* **WORK TO BE COMPLETED**: Go through the listing below and return every line exactly.

* **MATERIAL PROVIDED**:
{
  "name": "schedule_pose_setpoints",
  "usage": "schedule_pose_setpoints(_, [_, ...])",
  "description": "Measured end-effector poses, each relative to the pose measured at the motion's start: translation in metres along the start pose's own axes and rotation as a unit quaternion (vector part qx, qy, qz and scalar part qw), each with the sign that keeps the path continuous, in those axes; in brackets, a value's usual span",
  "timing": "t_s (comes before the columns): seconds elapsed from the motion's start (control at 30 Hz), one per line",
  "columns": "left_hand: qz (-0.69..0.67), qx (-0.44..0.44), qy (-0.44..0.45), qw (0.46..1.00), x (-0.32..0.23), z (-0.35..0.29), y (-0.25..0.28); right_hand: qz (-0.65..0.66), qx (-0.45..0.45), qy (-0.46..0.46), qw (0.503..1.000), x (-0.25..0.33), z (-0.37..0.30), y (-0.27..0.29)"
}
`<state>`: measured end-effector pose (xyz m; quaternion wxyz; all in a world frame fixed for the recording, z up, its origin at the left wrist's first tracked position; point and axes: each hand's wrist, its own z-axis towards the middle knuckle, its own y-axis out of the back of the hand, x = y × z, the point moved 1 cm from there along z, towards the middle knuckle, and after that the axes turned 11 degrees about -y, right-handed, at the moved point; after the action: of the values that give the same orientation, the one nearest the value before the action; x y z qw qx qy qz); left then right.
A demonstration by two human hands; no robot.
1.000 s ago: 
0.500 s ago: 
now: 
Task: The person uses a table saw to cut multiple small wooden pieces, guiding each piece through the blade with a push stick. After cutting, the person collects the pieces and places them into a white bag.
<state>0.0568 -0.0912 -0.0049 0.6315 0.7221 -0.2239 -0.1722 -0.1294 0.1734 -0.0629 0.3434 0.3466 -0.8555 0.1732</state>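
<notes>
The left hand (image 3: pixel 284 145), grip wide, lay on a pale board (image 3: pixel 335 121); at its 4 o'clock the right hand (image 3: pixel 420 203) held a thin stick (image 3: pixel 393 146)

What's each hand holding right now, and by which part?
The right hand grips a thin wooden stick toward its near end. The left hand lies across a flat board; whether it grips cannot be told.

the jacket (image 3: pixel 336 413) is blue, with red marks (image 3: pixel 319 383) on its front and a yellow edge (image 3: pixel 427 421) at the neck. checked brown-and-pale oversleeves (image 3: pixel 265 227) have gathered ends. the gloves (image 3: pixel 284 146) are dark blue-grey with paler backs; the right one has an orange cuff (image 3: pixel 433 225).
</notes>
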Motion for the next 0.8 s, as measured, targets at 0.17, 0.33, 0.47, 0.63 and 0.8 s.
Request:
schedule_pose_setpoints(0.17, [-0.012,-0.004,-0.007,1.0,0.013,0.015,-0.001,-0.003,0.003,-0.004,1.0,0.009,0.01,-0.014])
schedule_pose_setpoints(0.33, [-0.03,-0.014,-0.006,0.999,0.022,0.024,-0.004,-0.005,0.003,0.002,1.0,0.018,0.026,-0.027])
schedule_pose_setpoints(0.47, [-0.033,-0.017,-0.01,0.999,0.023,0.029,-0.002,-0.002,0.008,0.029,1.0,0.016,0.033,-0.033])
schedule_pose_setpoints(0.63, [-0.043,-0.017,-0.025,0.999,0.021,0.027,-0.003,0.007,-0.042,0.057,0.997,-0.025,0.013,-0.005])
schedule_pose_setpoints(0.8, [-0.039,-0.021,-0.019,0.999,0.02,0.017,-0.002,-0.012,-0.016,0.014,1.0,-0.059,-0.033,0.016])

* **RESPONSE TO THE EXERCISE**:
{
  "name": "schedule_pose_setpoints",
  "usage": "schedule_pose_setpoints(_, [_, ...])",
  "description": "Measured end-effector poses, each relative to the pose measured at the motion's start: translation in metres along the start pose's own axes and rotation as a unit quaternion (vector part qx, qy, qz and scalar part qw), each with the sign that keeps the path continuous, in those axes; in brackets, a value's usual span",
  "timing": "t_s (comes before the columns): seconds elapsed from the motion's start (control at 30 Hz), one per line",
  "columns": "left_hand: qz (-0.69..0.67), qx (-0.44..0.44), qy (-0.44..0.45), qw (0.46..1.00), x (-0.32..0.23), z (-0.35..0.29), y (-0.25..0.28); right_hand: qz (-0.65..0.66), qx (-0.45..0.45), qy (-0.46..0.46), qw (0.503..1.000), x (-0.25..0.33), z (-0.37..0.30), y (-0.27..0.29)"
}
`<state>`: measured end-effector pose (xyz m; quaternion wxyz; all in a world frame fixed for the recording, z up, its origin at the left wrist's first tracked position; point and axes: each hand's wrist, its own z-axis towards the middle knuckle, its own y-axis out of the back of the hand, x = y × z, the point moved 1 cm from there along z, towards the middle knuckle, and after that the axes turned 11 degrees about -y, right-handed, at the moved point; after the action: of the values that give the same orientation, the one nearest the value before the action; x y z qw qx qy qz); left then right.
A demonstration by two human hands; no robot.
1.000 s ago: 
0.500 s ago: 
now: 
Task: The person uses a table saw to cut multiple small wooden pieces, guiding each piece through the blade with a push stick. After cutting, the person collects the pieces and places them into a white bag.
<state>0.0568 -0.0912 -0.0049 0.6315 0.7221 -0.2239 -0.1722 -0.1294 0.1734 -0.0629 0.3434 0.3466 -0.8555 0.1732</state>
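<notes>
The left hand (image 3: pixel 284 145), grip wide, lay on a pale board (image 3: pixel 335 121); at its 4 o'clock the right hand (image 3: pixel 420 203) held a thin stick (image 3: pixel 393 146)

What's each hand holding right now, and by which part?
The right hand grips a thin wooden stick toward its near end. The left hand lies across a flat board; whether it grips cannot be told.

the jacket (image 3: pixel 336 413) is blue, with red marks (image 3: pixel 319 383) on its front and a yellow edge (image 3: pixel 427 421) at the neck. checked brown-and-pale oversleeves (image 3: pixel 265 227) have gathered ends. the gloves (image 3: pixel 284 146) are dark blue-grey with paler backs; the right one has an orange cuff (image 3: pixel 433 225).
</notes>
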Motion for the next 0.8 s, as measured, targets at 0.17, 0.33, 0.47, 0.63 and 0.8 s.
Request:
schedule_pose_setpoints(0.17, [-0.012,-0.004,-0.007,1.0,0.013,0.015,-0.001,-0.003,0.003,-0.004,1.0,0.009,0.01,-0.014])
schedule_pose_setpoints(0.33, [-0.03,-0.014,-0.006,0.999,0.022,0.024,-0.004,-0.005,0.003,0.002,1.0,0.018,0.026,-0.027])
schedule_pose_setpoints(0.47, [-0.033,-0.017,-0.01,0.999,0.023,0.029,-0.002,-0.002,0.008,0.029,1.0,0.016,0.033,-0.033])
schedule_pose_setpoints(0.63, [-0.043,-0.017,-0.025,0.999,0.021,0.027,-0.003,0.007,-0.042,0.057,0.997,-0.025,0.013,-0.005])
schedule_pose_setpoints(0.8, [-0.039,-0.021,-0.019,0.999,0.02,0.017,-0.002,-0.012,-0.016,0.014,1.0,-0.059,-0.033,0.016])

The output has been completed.